When the climax of a book turns on whether or not a character will take off her coat, you can be sure you’re reading a certain strain of modern European fiction. You might know the sort of thing. Bleak with existential dread, a thread of black humour running throughout, delivered in an affectless style ... The electricity in this book comes from the use of that blank narrative style to deliver a sort of Grand Guignol grotesquerie. Everyone and everything suffers in this book, usually in a vicious way ... All this could read like a satire on the religious notion that suffering ennobles us, which inspires the novel’s title ...if it wasn’t done with such relish. In the end it reads more like a young writer’s weakness for the ersatz glamour of the deeply bleak and is heavy on the similes ... In the end this is an effective, albeit often sickening novel that shows a physical rendering of grief and the compound effects of trauma.
... an unflinching examination of a family falling apart in the madness of grief, rendered all the more unnerving because of the childishly plain, matter-of-fact way in which the compulsive behaviour of the various family members are reported by Jas, our narrator ... Marieke Lucas Rijneveld, who grew up with the values of the Dutch Reformed Church, paints a vivid picture of the constant struggle between the piously coercive and the perversely rebellious. The author does not hold back when it comes to poking into shadowy corners to stir up uneasy memories of prepubescent explorations of sexuality and mortality ... The author must be commended for succeeding in an area where many others have failed—fictionalized childhood, with a child as the narrator, is prone to embellishment, presenting the world as a simpler, sanitized space than we know it to be.
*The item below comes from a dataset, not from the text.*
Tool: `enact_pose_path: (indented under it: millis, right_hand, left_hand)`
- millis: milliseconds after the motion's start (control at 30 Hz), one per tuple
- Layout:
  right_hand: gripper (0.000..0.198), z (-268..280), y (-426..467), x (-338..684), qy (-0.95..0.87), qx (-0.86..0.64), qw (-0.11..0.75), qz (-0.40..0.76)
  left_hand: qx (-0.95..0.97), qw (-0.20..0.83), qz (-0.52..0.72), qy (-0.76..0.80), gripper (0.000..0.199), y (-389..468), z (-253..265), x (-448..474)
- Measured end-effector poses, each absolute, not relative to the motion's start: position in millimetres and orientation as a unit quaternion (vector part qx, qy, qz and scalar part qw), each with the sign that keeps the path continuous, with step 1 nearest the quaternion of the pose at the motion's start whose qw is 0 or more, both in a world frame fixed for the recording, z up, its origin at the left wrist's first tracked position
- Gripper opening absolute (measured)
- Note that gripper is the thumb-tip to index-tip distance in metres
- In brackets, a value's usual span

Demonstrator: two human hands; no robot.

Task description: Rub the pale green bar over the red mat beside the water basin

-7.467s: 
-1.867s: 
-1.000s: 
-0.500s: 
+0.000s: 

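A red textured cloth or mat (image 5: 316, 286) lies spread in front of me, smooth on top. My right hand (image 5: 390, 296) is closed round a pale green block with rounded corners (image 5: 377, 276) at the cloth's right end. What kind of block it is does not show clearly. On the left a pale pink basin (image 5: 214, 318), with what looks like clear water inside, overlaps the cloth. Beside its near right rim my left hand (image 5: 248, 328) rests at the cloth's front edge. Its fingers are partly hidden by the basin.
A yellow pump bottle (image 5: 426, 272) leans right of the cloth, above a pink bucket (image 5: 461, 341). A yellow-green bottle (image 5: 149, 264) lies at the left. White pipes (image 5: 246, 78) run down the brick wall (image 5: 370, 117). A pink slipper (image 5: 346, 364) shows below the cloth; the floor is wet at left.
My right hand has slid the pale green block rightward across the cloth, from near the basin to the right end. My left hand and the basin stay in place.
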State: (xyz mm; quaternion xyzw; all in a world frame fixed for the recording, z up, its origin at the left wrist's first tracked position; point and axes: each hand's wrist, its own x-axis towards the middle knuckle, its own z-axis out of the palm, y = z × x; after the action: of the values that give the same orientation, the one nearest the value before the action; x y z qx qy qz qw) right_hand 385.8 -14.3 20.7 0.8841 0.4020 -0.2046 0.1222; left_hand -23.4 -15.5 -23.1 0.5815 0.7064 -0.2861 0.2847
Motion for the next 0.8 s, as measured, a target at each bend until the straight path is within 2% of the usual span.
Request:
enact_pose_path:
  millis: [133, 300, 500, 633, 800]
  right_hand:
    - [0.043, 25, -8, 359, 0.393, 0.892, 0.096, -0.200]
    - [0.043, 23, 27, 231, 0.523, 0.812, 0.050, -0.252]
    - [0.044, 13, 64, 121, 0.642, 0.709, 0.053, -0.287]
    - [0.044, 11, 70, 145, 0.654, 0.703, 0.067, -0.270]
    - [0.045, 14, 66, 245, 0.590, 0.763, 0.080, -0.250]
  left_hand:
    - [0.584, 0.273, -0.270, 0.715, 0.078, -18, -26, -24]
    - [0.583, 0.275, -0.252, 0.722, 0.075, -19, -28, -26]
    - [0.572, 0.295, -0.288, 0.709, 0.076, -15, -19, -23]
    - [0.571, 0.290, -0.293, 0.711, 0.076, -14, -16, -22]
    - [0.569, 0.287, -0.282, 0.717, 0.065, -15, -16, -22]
Rijneveld’s lack of reservation, her frightening extremity—which, in Michele Hutchison’s lucid translation, never strikes to be ornamental or manipulative—gives full voice to the enormity of the children’s grief and their total deprivation when it comes to human affection ... Yet, the amount of violence in the novel also seems to be disproportionately high ... the Mulder family is dysfunctional even before its disruption by grief and then bovine epidemic. This makes it hard to care about, or even be shocked by, the events of the plot after a while ... It is when Rijneveld strays into fantasy and tries to pack in one too many ideas—a common pitfall with a debutant novel—that the reader is left with a sense of discomfort.
A first novel that stakes everything on shock value is something of a tradition ... It’s clear that much of the story is intended or imagined to be shocking, but literary shock is a distinct phenomenon from shock as experienced in life or mediated in other ways, through gossip or the news. What shocks in art is not what shocks in life. There needs to be an element of internal tension if the reader is to be troubled in anything but a shallow way ... In The Discomfort of Evening there’s no whisper of normality to be heard. The status quo is dysfunctional even before its theoretical disruption by grief and then bovine epidemic, which makes it hard to care. Bereavement and family crisis, explored without psychological plausibility, are pretexts for any amount of inertly lurid invention ... Rijneveld isn’t satisfied with...truthful miseries, and all the attempts to soar into the upper air of pathology, provocation and metaphorical overload leave mere readers behind.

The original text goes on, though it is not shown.